I had completed the calculations to show
the failure in the general case, which
I will present shortly, but let me first
review and give thanks.
I note that Jeff Epler has sent me a
similar experimental analysis in email,
showing that the typical gain is negative.
Andrey Savov and Michael Schindler have
also been of great help. There are
probably some more that I've forgotten.
Also, Hugo Witters has posted a brilliant
analysis in terms of signal-to-noise in
the transmission (some is reproduced below).
I will just quote some intuitive ideas
from his arguments:
If the skewing (e) is small, then the
numbers of 0s and 1s actually encoded (n0,
and n1) will be very close to eachother,
and the random-walk standard deviation
will be quite large. Hence, n0 and n1
will contain almost no information about
e, and the only information sent will be
in the flag coded at the end; hence we
will have only sent information about e by
explicitly coding it.
Also we may see that my scheme MUST be
wrong - if it were not we would have a
"perfect" (infinite) compressor, which of
course cannot exist.
In fact, my scheme works like any other
compressors, it expands some inputs, and
compresses others. In particular, my scheme
will compress strings who happen to have
bits skewed in the same way as e - and will
expand those whose skewing deviates from
the predicted.
Let us now see why I erred. We start with
the basic (approximate, but good enough
for now) expression:
(delta_I/N) = L(N)/N - e^2
Now, under (all of our) watchful eyes, it
seems that this means an "extra" information
(instead of "extra information" you could
say "compression") which can be small and positive
when 'e' is small. However, let us note that the
first term is always less than one. Now,
let us remember what 'e' is for. 'e' CANNOT
be chosen arbitrarily by the encoder. In
fact, 'e' must be chosen so as to encode some
data. Thus, for certain types of data to
encode, e will be small, and we will compress.

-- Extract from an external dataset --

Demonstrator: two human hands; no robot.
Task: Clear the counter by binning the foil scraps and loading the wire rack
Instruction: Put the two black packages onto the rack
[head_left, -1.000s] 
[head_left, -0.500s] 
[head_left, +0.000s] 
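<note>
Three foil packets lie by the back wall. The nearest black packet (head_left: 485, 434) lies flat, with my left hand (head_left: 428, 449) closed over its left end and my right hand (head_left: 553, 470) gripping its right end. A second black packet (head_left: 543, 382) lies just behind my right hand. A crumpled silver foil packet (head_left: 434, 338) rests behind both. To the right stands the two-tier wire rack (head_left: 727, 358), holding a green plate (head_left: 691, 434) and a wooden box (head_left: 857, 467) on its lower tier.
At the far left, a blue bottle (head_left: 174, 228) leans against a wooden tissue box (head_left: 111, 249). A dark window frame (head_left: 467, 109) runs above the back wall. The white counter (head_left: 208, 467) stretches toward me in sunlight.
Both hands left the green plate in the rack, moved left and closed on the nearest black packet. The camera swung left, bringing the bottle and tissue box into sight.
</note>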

For other types of data, e will be large, and hence
larger than L(N)/N ! so we will expand.
So, now we can be more quantitative. We will
assume that the coding model is uniform : that is,
one "symbol" is assigned to each range of e's .
I will also take e to be in the range (0,1/4)
This may not be ideal, but it allows a quantitative
answer. Hence, the average information gained
(compression) is:
(delta_I/N) = Sum[e] { L(N)/N - e^2 }
(delta_I/N) = 4 Integral[e from 0 to 1/4] { L(N)/N - e^2 }
But this is actually not right, because the expression
at right is only accurate when e is small (and N is large).
(and overal factors have been dropped).
If you go through my original anylsis but make fewer
approximations, you will arive at the accurate formula:
(delta_I/N) = (1/4) [ L(N) - L(1-e^2) - 2]
- (N/2) [ L(1-e^2) + e L(1+e/1-e) ]
We may now integrate this over e, using some tricks
(mostly, L(x) = ln(x)/ln(2) , and then do integration
by parts on the ln's) we find:
(delta_I/N) = L(N)/4 - 0.1507 N - 0.5678
For N large this simply give -0.1507
We may find the N which minimizes the loss.
It is N = 26.34 , giving a (delta_I/N) of -0.100
Hence, the coding redundancy from the skewing is
far greater than the gain from distinguishing the
skewing. The best we can do is to fix e = 0,
in the coding step, in which case this method does
nothing but code the information in e with the
correction code.
One might think from these arguments that we
can do better with a small range for e, but then
less information is sent (fewer buckets) and the
net is again negative. (as has been shown by
Hugo Witters in the limitting case of only
two buckets).
Let's consider a simple model that we can try
to optimize. The encoder tries to send an
extra bit by skewing the probabilities by
(+/-e) (read: "plus or minus epsilon"). Here e
is an externally chosen parameter, the coder
sends a bit with the +/- choice. Now, the decoder
can decode that bit if the number of 1's (n1) is
greater than the number of 0's (n0), it guesses
a skewing of +e, or if n1 < n0 it guesses -e.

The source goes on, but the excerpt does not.